◆ Task brief
Apart from the pictures, write out the records that follow exactly.

◆ Provided data
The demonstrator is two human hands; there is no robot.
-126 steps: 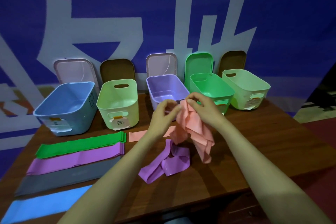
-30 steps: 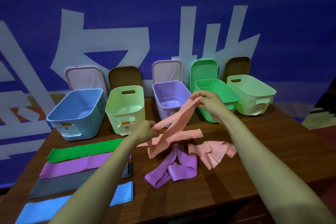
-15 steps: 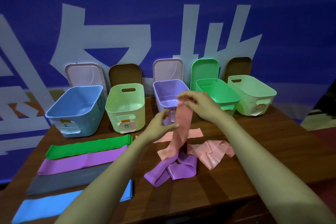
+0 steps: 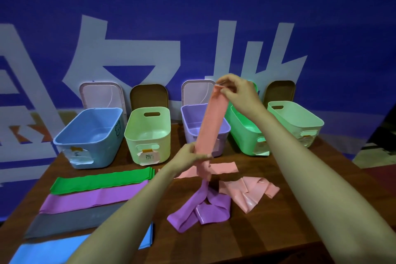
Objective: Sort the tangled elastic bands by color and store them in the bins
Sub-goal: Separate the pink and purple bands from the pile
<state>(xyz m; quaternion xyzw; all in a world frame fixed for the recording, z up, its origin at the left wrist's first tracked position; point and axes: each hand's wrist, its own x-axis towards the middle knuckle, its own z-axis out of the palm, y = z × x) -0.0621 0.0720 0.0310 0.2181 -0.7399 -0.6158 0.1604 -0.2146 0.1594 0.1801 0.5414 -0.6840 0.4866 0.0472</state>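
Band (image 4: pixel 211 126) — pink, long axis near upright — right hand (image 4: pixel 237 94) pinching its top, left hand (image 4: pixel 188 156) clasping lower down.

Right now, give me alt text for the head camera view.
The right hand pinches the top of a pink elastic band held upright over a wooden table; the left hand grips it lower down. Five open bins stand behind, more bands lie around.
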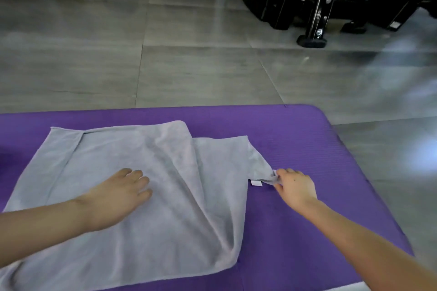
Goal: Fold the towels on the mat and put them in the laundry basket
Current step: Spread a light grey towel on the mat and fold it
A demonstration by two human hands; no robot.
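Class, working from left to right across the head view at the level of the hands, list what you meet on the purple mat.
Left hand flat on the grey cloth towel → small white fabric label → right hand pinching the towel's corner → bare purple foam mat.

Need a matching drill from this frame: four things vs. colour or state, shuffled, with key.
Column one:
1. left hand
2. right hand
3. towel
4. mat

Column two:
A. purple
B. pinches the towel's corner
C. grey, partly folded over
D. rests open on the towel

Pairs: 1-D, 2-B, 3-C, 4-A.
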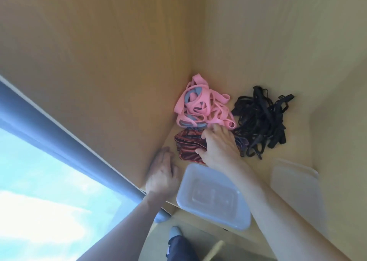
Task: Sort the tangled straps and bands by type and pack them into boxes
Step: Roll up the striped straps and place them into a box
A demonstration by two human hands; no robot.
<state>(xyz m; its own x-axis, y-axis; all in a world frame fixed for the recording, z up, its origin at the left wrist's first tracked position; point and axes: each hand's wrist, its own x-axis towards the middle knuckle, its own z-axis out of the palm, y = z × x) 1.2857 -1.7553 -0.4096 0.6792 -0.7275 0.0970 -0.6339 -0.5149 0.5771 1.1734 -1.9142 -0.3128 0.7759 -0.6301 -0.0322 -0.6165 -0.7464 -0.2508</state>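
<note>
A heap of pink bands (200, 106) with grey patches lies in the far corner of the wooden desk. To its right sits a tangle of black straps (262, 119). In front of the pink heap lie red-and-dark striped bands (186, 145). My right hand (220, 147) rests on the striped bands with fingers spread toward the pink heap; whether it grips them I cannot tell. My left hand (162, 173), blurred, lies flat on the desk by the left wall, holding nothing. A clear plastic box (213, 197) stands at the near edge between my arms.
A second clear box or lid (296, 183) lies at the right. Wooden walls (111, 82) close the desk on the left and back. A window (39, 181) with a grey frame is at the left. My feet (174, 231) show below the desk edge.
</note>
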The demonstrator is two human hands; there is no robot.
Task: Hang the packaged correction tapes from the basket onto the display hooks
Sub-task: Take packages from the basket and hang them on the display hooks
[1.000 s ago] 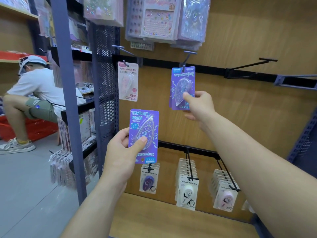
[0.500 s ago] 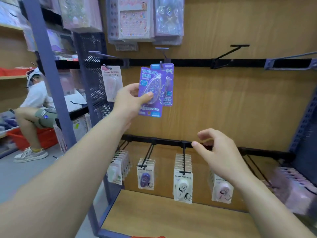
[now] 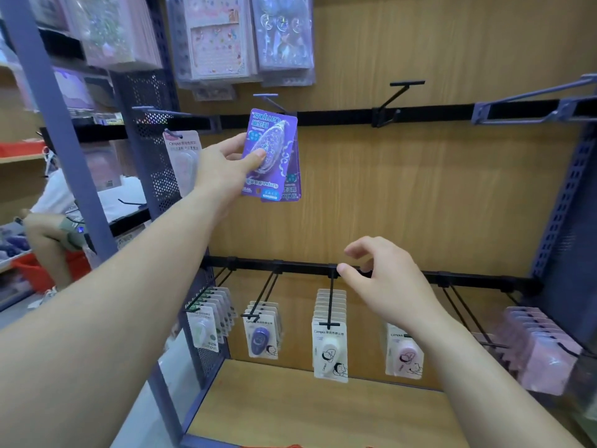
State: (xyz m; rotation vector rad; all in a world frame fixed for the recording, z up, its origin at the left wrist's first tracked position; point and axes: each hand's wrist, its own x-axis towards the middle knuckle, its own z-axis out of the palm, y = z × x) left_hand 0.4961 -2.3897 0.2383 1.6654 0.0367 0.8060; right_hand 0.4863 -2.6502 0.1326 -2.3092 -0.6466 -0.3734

◆ Written solution
The demonstrator is two human hands; there is no robot.
-126 steps: 
-30 steps: 
-15 steps: 
+0 steps: 
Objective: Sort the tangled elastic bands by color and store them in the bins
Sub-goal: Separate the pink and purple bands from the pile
<state>(xyz m; quaternion xyzw; all in a world frame fixed for the recording, z up, its origin at the left wrist's first tracked position; point and axes: each hand's wrist, its own x-axis towards the middle knuckle, its own z-axis out of the palm, y = z × x) -0.0621 0.0720 0.0310 0.2181 -0.7399 -0.6158 0.1604 -0.2146 0.1594 0.1801 0.5414 -0.6840 0.4866 0.0472</state>
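Band (image 4: pixel 211 126) — pink, long axis near upright — right hand (image 4: pixel 237 94) pinching its top, left hand (image 4: pixel 188 156) clasping lower down.

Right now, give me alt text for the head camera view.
The right hand pinches the top of a pink elastic band held upright over a wooden table; the left hand grips it lower down. Five open bins stand behind, more bands lie around.
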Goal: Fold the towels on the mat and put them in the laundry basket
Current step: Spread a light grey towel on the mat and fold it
A demonstration by two human hands; no robot.
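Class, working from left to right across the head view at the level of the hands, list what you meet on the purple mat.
Left hand flat on the grey cloth towel → small white fabric label → right hand pinching the towel's corner → bare purple foam mat.

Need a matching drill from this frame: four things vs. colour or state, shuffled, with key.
Column one:
1. left hand
2. right hand
3. towel
4. mat

Column two:
A. purple
B. pinches the towel's corner
C. grey, partly folded over
D. rests open on the towel

Pairs: 1-D, 2-B, 3-C, 4-A.
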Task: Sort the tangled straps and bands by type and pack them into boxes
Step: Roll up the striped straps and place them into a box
A demonstration by two human hands; no robot.
<state>(xyz m; its own x-axis, y-axis; all in a world frame fixed for the recording, z up, its origin at the left wrist's first tracked position; point and axes: each hand's wrist, its own x-axis towards the middle knuckle, its own z-axis out of the palm, y = z × x) 1.2857 -1.7553 -0.4096 0.6792 -0.7275 0.0970 -0.6339 -0.5149 0.5771 1.1734 -1.9142 -0.3128 0.7759 -0.6301 -0.0322 -0.6165 -0.7464 -0.2508</state>
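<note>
A heap of pink bands (200, 106) with grey patches lies in the far corner of the wooden desk. To its right sits a tangle of black straps (262, 119). In front of the pink heap lie red-and-dark striped bands (186, 145). My right hand (220, 147) rests on the striped bands with fingers spread toward the pink heap; whether it grips them I cannot tell. My left hand (162, 173), blurred, lies flat on the desk by the left wall, holding nothing. A clear plastic box (213, 197) stands at the near edge between my arms.
A second clear box or lid (296, 183) lies at the right. Wooden walls (111, 82) close the desk on the left and back. A window (39, 181) with a grey frame is at the left. My feet (174, 231) show below the desk edge.
</note>
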The demonstrator is two human hands; there is no robot.
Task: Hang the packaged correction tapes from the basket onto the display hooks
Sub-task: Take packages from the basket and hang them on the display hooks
[1.000 s ago] 
[0.500 s ago] 
[now] 
State: (xyz m; rotation vector rad; all in a world frame fixed for the recording, z up, its origin at the left wrist's first tracked position; point and axes: each hand's wrist, its own x-axis towards the middle knuckle, its own z-axis out of the palm, y = z × x) left_hand 0.4961 -2.3897 0.2383 1.6654 0.0367 0.8060; right_hand 0.4863 -2.6502 0.1326 -2.3092 -0.6466 -0.3734

That concludes the answer.